PROBLEM: This task calls for copying every line in the data below that contains the word "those".

EXERCISE INPUTS:
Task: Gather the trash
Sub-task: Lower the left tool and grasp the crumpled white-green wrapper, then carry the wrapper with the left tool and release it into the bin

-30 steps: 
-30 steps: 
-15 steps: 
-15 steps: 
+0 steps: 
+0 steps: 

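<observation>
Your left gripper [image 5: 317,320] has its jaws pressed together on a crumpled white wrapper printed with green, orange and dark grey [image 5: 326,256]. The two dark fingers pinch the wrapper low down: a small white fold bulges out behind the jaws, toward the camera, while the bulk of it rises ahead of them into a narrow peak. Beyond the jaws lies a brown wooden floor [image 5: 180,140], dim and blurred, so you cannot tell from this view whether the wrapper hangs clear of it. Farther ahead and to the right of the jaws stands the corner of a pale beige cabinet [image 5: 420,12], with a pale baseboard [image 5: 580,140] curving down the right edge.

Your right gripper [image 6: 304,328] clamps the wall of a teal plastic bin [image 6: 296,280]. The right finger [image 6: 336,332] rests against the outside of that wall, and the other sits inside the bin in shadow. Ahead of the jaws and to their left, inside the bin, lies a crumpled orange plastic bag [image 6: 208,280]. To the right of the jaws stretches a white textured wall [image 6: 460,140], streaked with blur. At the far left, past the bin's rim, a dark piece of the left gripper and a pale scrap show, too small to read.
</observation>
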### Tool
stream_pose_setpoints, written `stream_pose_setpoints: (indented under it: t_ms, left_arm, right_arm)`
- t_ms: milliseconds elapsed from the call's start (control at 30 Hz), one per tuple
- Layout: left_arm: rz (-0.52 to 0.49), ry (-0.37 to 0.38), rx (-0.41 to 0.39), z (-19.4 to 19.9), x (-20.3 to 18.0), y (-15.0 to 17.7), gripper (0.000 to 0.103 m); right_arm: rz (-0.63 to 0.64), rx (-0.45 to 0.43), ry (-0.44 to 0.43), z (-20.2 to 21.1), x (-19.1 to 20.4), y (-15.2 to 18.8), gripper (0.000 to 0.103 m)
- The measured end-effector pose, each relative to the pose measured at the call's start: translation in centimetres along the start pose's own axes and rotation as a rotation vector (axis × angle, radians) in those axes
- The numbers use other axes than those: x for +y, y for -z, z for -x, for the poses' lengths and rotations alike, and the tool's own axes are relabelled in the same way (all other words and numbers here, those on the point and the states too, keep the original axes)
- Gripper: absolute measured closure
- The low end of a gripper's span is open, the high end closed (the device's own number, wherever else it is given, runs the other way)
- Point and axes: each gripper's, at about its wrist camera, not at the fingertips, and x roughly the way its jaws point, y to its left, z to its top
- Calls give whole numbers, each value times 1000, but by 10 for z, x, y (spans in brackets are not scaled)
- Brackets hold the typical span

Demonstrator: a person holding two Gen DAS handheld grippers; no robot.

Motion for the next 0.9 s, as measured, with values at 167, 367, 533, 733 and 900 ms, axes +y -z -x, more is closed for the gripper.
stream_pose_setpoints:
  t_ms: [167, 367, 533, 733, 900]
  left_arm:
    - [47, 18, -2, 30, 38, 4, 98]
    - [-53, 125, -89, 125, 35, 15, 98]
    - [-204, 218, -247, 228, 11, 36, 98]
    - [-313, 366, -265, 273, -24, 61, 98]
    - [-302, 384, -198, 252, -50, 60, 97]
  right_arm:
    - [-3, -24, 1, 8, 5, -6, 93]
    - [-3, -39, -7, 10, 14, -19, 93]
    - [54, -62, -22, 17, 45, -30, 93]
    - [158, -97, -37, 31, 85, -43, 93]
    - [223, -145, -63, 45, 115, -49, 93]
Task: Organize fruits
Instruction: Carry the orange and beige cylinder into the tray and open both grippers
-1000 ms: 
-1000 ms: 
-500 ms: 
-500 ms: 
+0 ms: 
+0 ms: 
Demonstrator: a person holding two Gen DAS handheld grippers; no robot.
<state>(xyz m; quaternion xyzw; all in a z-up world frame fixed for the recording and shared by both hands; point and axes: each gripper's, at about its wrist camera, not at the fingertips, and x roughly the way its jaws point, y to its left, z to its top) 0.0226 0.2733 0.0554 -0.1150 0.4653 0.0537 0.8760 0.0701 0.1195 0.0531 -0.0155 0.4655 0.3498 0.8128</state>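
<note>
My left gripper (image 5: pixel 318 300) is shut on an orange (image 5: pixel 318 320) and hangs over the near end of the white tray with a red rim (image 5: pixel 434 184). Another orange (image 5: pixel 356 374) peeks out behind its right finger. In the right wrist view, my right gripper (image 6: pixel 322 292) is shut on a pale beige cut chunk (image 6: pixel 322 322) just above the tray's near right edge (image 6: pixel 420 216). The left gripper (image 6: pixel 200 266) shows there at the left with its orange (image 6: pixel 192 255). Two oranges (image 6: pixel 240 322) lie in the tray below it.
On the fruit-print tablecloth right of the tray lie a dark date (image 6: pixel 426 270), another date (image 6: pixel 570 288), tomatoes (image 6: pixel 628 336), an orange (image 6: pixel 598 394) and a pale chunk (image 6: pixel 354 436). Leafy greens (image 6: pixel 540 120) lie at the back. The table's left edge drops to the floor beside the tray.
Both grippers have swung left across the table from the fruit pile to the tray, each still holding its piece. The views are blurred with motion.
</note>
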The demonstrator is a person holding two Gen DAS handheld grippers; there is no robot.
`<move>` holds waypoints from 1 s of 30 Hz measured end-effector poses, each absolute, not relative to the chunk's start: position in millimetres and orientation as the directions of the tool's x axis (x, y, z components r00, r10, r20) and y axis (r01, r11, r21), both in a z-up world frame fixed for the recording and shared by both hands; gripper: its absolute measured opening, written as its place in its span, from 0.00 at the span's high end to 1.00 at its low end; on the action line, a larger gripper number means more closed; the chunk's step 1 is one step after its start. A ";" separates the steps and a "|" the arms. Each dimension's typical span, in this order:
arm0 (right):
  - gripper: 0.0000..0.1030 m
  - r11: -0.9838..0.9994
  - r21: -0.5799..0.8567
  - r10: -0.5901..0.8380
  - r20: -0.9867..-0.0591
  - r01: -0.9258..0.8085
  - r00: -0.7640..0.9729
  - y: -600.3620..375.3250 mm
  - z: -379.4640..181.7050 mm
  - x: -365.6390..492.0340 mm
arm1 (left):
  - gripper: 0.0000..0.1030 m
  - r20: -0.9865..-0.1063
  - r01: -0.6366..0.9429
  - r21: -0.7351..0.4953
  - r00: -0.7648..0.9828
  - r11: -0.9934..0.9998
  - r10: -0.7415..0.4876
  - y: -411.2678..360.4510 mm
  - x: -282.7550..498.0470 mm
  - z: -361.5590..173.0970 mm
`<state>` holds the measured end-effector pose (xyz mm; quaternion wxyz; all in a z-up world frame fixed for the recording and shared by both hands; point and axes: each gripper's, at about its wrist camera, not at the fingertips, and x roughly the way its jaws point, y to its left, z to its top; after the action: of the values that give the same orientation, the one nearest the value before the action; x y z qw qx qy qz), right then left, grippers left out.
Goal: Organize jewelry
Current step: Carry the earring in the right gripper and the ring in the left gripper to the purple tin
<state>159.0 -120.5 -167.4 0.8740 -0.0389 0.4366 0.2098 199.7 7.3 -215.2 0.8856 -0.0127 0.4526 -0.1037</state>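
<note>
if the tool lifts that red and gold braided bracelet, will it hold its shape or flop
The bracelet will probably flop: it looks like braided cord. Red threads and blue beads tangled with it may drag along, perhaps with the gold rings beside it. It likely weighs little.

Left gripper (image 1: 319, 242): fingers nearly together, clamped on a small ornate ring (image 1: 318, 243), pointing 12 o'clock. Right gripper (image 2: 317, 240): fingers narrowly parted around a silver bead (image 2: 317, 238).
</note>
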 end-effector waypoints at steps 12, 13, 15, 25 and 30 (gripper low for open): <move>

TASK SOLUTION:
- The measured end-effector pose, each relative to the pose measured at the call's start: translation in centimetres along the start pose's own axes and rotation as a rotation vector (axis × angle, radians) in those axes
- The numbers use other axes than those: x for +y, y for -z, z for -x, for the poses' lengths and rotations alike, and the tool's own axes are relabelled in the same way (all other words and numbers here, those on the point and the states too, keep the original axes)

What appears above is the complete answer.